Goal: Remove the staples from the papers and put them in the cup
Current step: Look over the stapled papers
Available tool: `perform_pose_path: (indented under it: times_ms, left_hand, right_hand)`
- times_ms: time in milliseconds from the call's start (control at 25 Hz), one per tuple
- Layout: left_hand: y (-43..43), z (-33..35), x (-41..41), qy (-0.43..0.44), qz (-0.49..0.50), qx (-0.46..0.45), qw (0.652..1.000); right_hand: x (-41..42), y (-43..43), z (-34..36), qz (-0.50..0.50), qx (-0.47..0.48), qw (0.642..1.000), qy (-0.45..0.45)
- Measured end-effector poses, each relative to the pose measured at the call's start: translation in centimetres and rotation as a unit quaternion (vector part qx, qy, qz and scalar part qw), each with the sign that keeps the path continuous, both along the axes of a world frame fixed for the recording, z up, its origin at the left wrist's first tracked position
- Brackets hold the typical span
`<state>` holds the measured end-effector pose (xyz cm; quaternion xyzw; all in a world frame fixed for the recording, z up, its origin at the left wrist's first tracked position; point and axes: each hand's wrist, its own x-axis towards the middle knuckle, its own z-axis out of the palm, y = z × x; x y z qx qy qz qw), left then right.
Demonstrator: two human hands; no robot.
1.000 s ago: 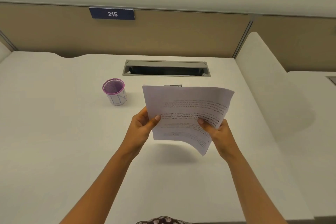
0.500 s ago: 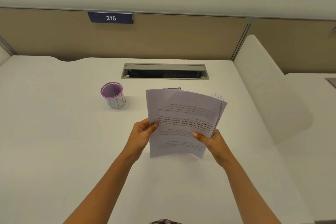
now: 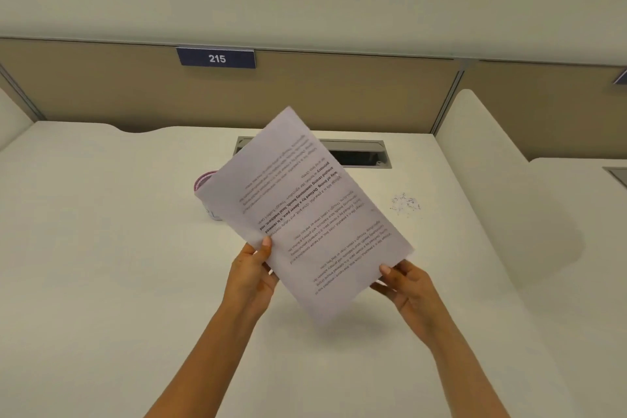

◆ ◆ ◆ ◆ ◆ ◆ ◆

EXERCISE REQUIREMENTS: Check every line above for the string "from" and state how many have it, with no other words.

OUTPUT OF THE EXERCISE: 2